If you want to delete a section of the genome completely you will have to use the "scarless engineering" approach published by Feher et al.. If you are interested read it up or if something is unclear to you ask again!

Regards,
p



I cant acces that file :rolleyes:

@fishdoc and Homebrew, at the moment I can not sequence it, so I have to deal with it as it is.

-lyok-

lyok on Nov 23 2009, 09:29 AM said:

@fishdoc and Homebrew, at the moment I can not sequence it, so I have to deal with it as it is.



So you're going to attempt to make a mutant using a plasmid of unknown sequence? How will you know that you've actually made the correct mutation then? And in the event you do get a mutation made, you will have to sequence that to verify the correct sequence was manipulated. Based on my experience with bacterial mutagenesis, I will recommend strongly against going any further without verifying that plasmid sequence. If you don't know the sequence of the plasmid, you won't know what it does to the sequence of the genome. Without a genotype, any resulting phenotype is pretty worthless, because you can't make any direct correlation to the genotype you think you have. In other words, there is no shot of getting anything published, patented, or whatever you want to do with sequencing that plasmid. If you are by chance in a graduate program, there's no way that should even get by your committee. That's a major snag, in other words.

-fishdoc-

fishdoc on Nov 23 2009, 05:23 PM said:

lyok on Nov 23 2009, 09:29 AM said:

@fishdoc and Homebrew, at the moment I can not sequence it, so I have to deal with it as it is.
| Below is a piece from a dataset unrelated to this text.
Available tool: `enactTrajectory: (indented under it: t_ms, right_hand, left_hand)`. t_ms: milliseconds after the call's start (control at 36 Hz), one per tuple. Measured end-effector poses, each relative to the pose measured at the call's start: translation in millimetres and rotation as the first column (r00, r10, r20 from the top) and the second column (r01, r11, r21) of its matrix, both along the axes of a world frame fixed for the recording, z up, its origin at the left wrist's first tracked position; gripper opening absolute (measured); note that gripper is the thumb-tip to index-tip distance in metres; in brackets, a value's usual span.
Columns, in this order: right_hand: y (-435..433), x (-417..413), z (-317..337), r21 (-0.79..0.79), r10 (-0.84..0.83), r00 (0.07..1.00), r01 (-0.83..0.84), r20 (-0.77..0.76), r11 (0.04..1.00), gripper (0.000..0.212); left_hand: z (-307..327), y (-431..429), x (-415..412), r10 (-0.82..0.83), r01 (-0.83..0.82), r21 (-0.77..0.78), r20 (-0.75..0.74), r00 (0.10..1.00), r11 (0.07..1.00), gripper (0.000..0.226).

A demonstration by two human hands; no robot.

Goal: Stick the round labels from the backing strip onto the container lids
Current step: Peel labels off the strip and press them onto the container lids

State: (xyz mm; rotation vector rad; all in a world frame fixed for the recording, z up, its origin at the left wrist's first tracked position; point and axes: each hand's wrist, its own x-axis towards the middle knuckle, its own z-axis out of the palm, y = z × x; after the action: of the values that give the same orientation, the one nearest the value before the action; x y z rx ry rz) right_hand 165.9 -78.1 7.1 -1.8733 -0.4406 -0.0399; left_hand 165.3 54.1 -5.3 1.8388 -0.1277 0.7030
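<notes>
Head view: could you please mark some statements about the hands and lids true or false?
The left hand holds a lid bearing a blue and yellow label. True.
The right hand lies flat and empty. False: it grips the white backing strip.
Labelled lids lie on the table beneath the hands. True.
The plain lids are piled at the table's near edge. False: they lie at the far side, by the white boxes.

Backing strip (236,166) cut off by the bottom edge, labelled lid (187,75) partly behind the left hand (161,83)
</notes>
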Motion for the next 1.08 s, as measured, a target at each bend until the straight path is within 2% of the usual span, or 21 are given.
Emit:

So you're going to attempt to make a mutant using a plasmid of unknown sequence? How will you know that you've actually made the correct mutation then? And in the event you do get a mutation made, you will have to sequence that to verify the correct sequence was manipulated. Based on my experience with bacterial mutagenesis, I will recommend strongly against going any further without verifying that plasmid sequence. If you don't know the sequence of the plasmid, you won't know what it does to the sequence of the genome. Without a genotype, any resulting phenotype is pretty worthless, because you can't make any direct correlation to the genotype you think you have. In other words, there is no shot of getting anything published, patented, or whatever you want to do with sequencing that plasmid. If you are by chance in a graduate program, there's no way that should even get by your committee. That's a major snag, in other words.

You are 100% correct.
But at the moment I have to work with it as it is. The plasmid is being sequenced, so for the future thats no problem.
But at the moment we are working with it as it is.

thanks for the help and pDNA thank you for the paper.